On pense souvent que la guérison, c’est régler un problème “de l’extérieur”. Comme si la vie devait se calmer d’abord, comme si tout devait devenir plus simple avant que notre cœur puisse respirer. Mais, franchement, dans la vraie vie, ce n’est pas toujours comme ça. Il arrive qu’on avance malgré le stress, malgré les tensions, malgré la fatigue. Et parfois, on découvre que ce qui manque le plus n’est pas une solution immédiate, mais une guérison intérieure.

La guérison intérieure, c’est quand, même si les circonstances ne changent pas vite, quelque chose en nous se transforme. On se met à mieux comprendre ses émotions au lieu de les étouffer. On se pardonne un peu plus. On arrête de se croire “cassé définitivement”. On apprend à traverser les jours, sans qu’une vieille peur décide de tout.
Et cette guérison ne tombe pas du ciel comme un coup de baguette magique.

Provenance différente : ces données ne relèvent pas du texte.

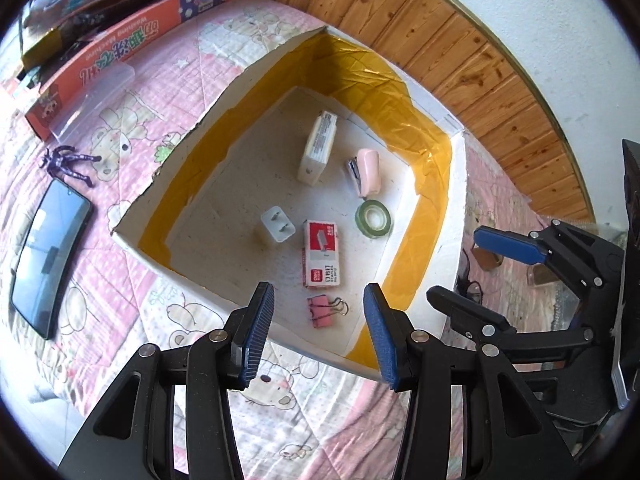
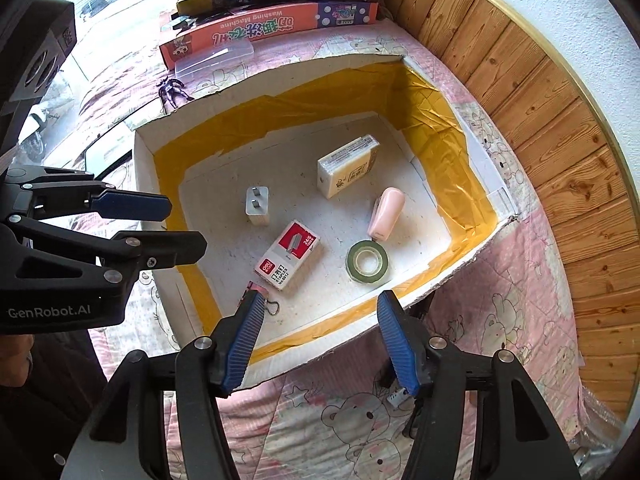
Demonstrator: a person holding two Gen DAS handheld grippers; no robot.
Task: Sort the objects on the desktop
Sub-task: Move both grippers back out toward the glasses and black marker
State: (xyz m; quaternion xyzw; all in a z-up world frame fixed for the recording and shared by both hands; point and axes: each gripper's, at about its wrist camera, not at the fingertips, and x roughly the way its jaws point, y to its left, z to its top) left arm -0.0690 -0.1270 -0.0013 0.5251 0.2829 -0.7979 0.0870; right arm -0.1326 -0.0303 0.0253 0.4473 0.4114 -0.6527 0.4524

Souvent, ça commence par une vérité qu’on n’osait pas dire : “je suis blessé”. Ça commence par le fait de prendre le temps de regarder ce qui fait mal au lieu de courir pour fuir. Ça commence aussi par demander de l’aide, parce que personne n’est fait pour porter seul.
Sur le plan chrétien, cette transformation ressemble à une rencontre : Dieu ne force pas, mais Il accompagne. Il répare de l’intérieur, là où les mots ne suffisent plus. Et Il utilise aussi les personnes : une parole juste, un ami discret, un geste simple, une communauté, une écoute. Et petit à petit, le cœur apprend à redevenir un lieu d’espérance.
Alors, aujourd’hui, je me demande : qu’est-ce qui abîme mon intérieur ? Qu’est-ce que je refuse de regarder ? Et qu’est-ce que je peux faire dès maintenant, un pas concret, pour ouvrir une fenêtre de paix dans mon cœur ? Parce que la guérison intérieure, ce n’est pas l’absence de douleur. C’est la possibilité de vivre avec une douleur qui ne commande plus.